Washington DC

The US National Institutes of Health (NIH) has launched the pilot phase of its controversial Human Cancer Genome Project, which aims to catalogue the genetic changes associated with cancer.

The project is a potentially huge undertaking that could take 10 years and cost US$1.5 billion. Its proponents say that tallying up all the genetic mutations in cancer cells may reveal new drug targets.

But opponents argue that cancer biology is too poorly understood to make such a cataloguing approach viable and say that the money would be better spent on basic research into how cancer functions.

The NIH pilot project, announced on 13 December, is itself a major endeavour. Its budget of $100 million over three years is high, considering that the agency's budget for 2006, which has not yet been finalized, is likely to stay flat or even drop. But Francis Collins, director of the National Human Genome Research Institute (NHGRI), says it would be a mistake to wait. The NHGRI and the National Cancer Institute — both based in Bethesda, Maryland — will split the cost evenly.

“The chance to apply this incredibly powerful engine called genomics to cancer is extremely compelling, and to say, ‘Budget times are tough, we're gonna have to wait a while,’ would be unacceptable,” says Collins.

Is this the answer? The NIH is giving strong backing to genomics in cancer research. Credit: TEK IMAGE/SPL

The pilot plan has five stages. First, the agency will pick two or three types of cancer to study and collect samples of their tumours. Second, it will award money to centres that can do high-throughput analyses, such as gene-expression experiments, on the tumours. Third, the agencies will ask its genome sequencing centres to resequence about 2,000 genes in each tumour. This is part of a larger shift in focus at the NHGRI towards repetitive sequencing of genes associated with disease (see Nature 437, 1233–1234; 2005). The cancer project's scientific advisory board has not yet decided which genes will be resequenced. The fourth and fifth components will be grants for technology development and for bioinformatics systems.

The genome project was proposed by the National Cancer Institute's board of advisers earlier this year. But supporters point to earlier success from a similar but smaller effort — the UK Cancer Genome Project at the Wellcome Trust Sanger Institute in Cambridge. In 2002 it turned up a gene called BRAF that is mutated in most melanomas and is now a target for drug development (Nature 417, 949–954; 2002). Many cancer researchers and cell biologists, though, say the big-science tactic could suck money away from other grants for years to come. Others caution that the project may not generate useful information unless it includes tests that are not currently planned, such as functional assays that could identify mutations crucial for cancer-cell survival.
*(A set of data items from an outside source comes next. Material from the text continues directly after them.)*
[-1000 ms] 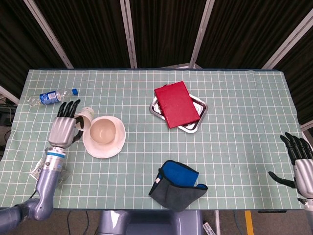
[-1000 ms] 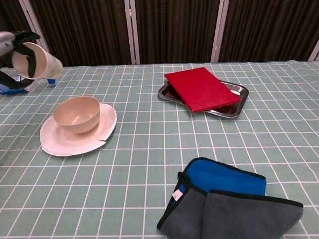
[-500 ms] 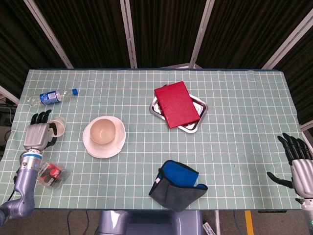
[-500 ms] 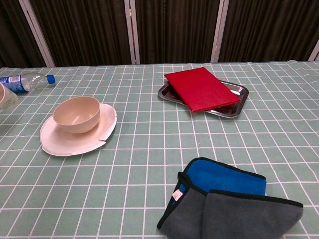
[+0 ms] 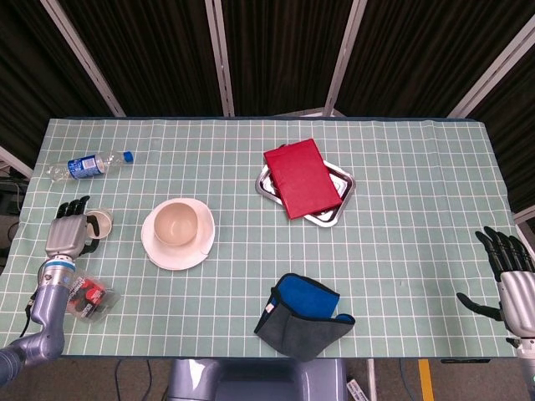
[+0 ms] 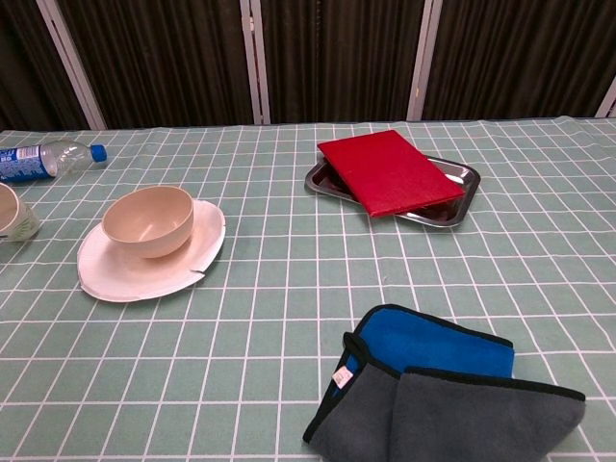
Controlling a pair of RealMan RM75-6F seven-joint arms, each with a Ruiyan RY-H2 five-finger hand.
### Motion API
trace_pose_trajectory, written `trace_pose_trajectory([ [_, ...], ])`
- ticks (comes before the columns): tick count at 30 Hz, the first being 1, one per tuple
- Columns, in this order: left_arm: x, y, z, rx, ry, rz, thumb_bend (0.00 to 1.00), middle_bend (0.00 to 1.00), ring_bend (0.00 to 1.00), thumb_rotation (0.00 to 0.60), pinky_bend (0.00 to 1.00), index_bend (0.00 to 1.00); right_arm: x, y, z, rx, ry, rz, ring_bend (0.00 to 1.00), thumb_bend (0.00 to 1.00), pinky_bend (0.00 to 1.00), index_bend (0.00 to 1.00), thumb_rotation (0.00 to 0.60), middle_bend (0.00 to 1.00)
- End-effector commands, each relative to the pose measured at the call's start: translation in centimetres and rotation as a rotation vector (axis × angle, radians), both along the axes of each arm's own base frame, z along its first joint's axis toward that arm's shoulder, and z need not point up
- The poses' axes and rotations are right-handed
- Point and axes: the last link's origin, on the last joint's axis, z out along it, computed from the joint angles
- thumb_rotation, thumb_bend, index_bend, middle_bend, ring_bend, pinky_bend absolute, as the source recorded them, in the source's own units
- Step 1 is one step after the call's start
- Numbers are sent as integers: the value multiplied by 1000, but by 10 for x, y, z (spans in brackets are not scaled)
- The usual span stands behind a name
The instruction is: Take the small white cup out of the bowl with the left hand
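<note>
The small white cup point(image 5: 100, 224) is outside the bowl, low over the table near its left edge, to the left of the plate. My left hand point(image 5: 68, 236) grips it from the left side. In the chest view only part of the cup point(image 6: 13, 216) shows at the left border, and the hand is cut off. The beige bowl point(image 5: 176, 224) stands empty on a white plate point(image 5: 172, 256); the chest view shows the bowl point(image 6: 149, 219) too. My right hand point(image 5: 512, 282) hangs off the table's right front corner, fingers spread, holding nothing.
A plastic water bottle point(image 5: 86, 164) lies at the back left. A red packet point(image 5: 86, 295) lies beside my left forearm. A red book point(image 5: 300, 177) rests on a metal tray point(image 5: 344, 183). A blue and grey cloth point(image 5: 305, 316) lies at the front centre.
My left hand carried the cup from beside the bowl out to the left, then lowered it close to the table. The right hand has barely moved.
</note>
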Motion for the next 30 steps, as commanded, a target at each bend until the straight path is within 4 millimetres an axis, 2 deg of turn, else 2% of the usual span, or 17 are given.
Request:
trace_pose_trajectory([
  [1, 1, 0, 4, 11, -6, -5, 463, 0, 0, 600, 0, 438, 0, 0, 0, 0, 0, 1, 0, 33, 0, 37, 600, 0],
  [7, 4, -1, 11, 29, -16, -18, 300, 0, 0, 600, 0, 269, 0, 0, 0, 1, 0, 1, 0, 34, 0, 37, 600, 0],
  [14, 5, -4, 13, 26, -20, -16, 285, 0, 0, 600, 0, 209, 0, 1, 0, 0, 1, 2, 0, 33, 0, 37, 600, 0],
  [17, 12, -9, 19, 57, -51, -48, 277, 0, 0, 600, 0, 170, 0, 0, -1, 3, 5, 0, 0, 34, 0, 37, 600, 0],
  [22, 32, -35, 37, 121, -108, -155, 276, 0, 0, 600, 0, 161, 0, 0, -2, 3, 8, -2, 0, 33, 0, 37, 600, 0],
  [25, 43, -63, 51, 191, -146, -210, 275, 0, 0, 600, 0, 159, -1, -1, -1, 1, 8, -4, 0, 34, 0, 37, 600, 0],
  [30, 42, -104, 67, 268, -101, -213, 262, 0, 0, 600, 0, 101, -2, -2, -3, 5, 14, -12, 0, 33, 0, 37, 600, 0],
])
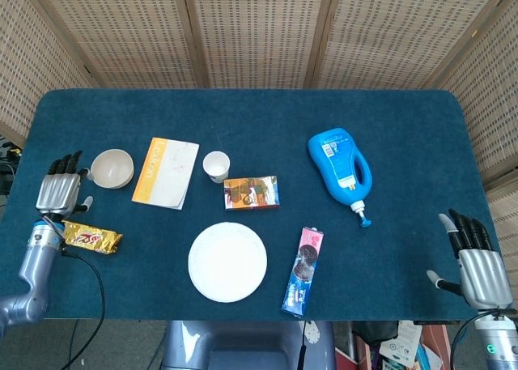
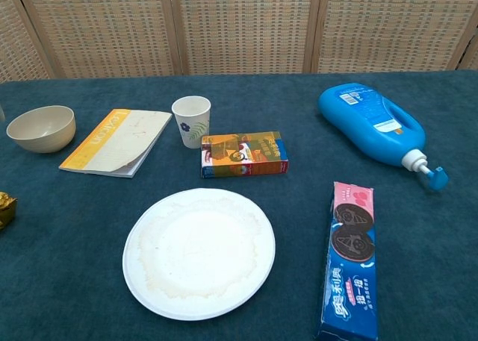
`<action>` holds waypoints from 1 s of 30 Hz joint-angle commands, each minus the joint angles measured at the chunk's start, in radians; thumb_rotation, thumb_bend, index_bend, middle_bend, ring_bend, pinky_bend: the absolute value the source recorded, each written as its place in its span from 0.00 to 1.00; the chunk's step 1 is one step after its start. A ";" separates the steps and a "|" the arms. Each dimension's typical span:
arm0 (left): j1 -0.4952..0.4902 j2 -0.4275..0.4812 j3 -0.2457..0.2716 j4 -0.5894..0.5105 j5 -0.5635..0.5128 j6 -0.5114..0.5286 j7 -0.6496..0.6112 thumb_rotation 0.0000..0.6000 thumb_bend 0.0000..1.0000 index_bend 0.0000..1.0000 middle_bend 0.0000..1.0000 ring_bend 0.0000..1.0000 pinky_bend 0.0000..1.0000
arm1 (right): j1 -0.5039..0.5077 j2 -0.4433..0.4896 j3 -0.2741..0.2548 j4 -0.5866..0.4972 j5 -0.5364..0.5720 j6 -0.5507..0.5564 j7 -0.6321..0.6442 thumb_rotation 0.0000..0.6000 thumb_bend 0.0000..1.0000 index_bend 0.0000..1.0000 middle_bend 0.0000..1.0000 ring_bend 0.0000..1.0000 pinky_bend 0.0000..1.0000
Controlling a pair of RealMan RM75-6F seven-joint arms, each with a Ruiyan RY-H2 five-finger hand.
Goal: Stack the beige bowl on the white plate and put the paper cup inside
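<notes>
The beige bowl (image 1: pixel 112 167) (image 2: pixel 42 128) stands upright at the table's left. Just left of it in the head view is my left hand (image 1: pixel 60 190), open, fingers straight, a small gap from the bowl's rim. The paper cup (image 1: pixel 216 166) (image 2: pixel 191 121) stands upright near the middle, right of a notebook. The white plate (image 1: pixel 227 261) (image 2: pixel 199 253) lies bare at the front centre. My right hand (image 1: pixel 476 262) hangs open off the table's front right corner, holding nothing. Neither hand shows in the chest view.
An orange and white notebook (image 1: pixel 166 172) lies between bowl and cup. A snack box (image 1: pixel 252 192) sits above the plate, a blue cookie pack (image 1: pixel 303 270) to its right. A blue detergent bottle (image 1: pixel 340 167) lies at right. A gold wrapper (image 1: pixel 91 237) lies below my left hand.
</notes>
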 commanded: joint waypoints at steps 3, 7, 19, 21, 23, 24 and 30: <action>-0.033 -0.030 -0.002 0.048 -0.031 -0.037 0.019 1.00 0.31 0.38 0.00 0.00 0.08 | 0.001 0.000 0.003 0.006 0.009 -0.005 0.006 1.00 0.14 0.00 0.00 0.00 0.00; -0.053 -0.049 -0.002 0.071 -0.047 -0.057 0.026 1.00 0.32 0.39 0.00 0.00 0.08 | 0.003 0.000 0.007 0.010 0.019 -0.012 0.012 1.00 0.14 0.00 0.00 0.00 0.00; -0.095 -0.115 0.014 0.153 -0.065 -0.092 0.045 1.00 0.36 0.41 0.00 0.00 0.08 | 0.004 0.000 0.015 0.023 0.036 -0.017 0.031 1.00 0.14 0.00 0.00 0.00 0.00; -0.101 -0.127 0.013 0.173 -0.073 -0.100 0.045 1.00 0.36 0.42 0.00 0.00 0.08 | 0.003 0.001 0.015 0.025 0.037 -0.016 0.034 1.00 0.14 0.00 0.00 0.00 0.00; -0.108 -0.138 0.013 0.192 -0.079 -0.109 0.047 1.00 0.37 0.42 0.00 0.00 0.09 | 0.003 0.001 0.016 0.025 0.037 -0.016 0.037 1.00 0.14 0.00 0.00 0.00 0.00; -0.110 -0.142 0.013 0.198 -0.081 -0.111 0.047 1.00 0.37 0.43 0.00 0.00 0.09 | 0.003 0.002 0.016 0.026 0.038 -0.015 0.037 1.00 0.14 0.00 0.00 0.00 0.00; -0.121 -0.168 0.014 0.232 -0.080 -0.114 0.045 1.00 0.42 0.52 0.00 0.00 0.10 | 0.002 0.003 0.017 0.027 0.039 -0.014 0.046 1.00 0.14 0.00 0.00 0.00 0.00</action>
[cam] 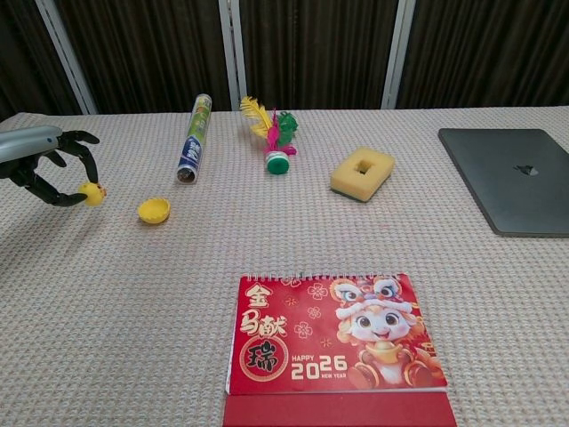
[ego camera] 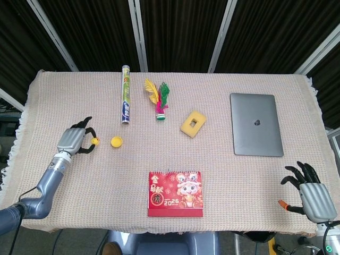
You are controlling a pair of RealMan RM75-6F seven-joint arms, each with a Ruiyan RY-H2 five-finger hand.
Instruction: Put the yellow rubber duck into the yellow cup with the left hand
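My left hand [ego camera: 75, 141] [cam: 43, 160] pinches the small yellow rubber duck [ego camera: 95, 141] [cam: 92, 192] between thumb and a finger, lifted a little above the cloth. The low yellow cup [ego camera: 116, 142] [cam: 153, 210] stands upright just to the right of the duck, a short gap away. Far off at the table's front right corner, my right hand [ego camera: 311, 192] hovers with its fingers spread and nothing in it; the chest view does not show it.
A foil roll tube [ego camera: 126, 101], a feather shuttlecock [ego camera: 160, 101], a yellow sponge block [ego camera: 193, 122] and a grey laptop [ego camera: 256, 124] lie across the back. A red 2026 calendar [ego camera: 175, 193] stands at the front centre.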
Stephen Elledge, a geneticist at Harvard Medical School in Boston, Massachusetts, co-wrote an open letter in October calling on the National Cancer Institute to set up clear standards by which the pilot project can be judged (S. J. Elledge and G. J. Hannon Science 310, 439–441; 2005). “I would really like to have the sequence of all the cancer genomes, but it may not be that useful and cost-effective,” Elledge says. “They need an independent panel of scientists who can evaluate the data and really have the possibility that they will change the way the project is going to go forward.”

Collins says that the project's scientific advisory board is looking at this very question and that the agencies will take any recommendations seriously. “We will have very explicit goals,” Collins says, adding that finding drug targets should be one of them. And, he says, scientists can apply for money for functional-screening projects as part of the pilot. The pilot will be a crucial test for the institute, and for all genome scientists, as they try to make the case that they can make a difference to medicine.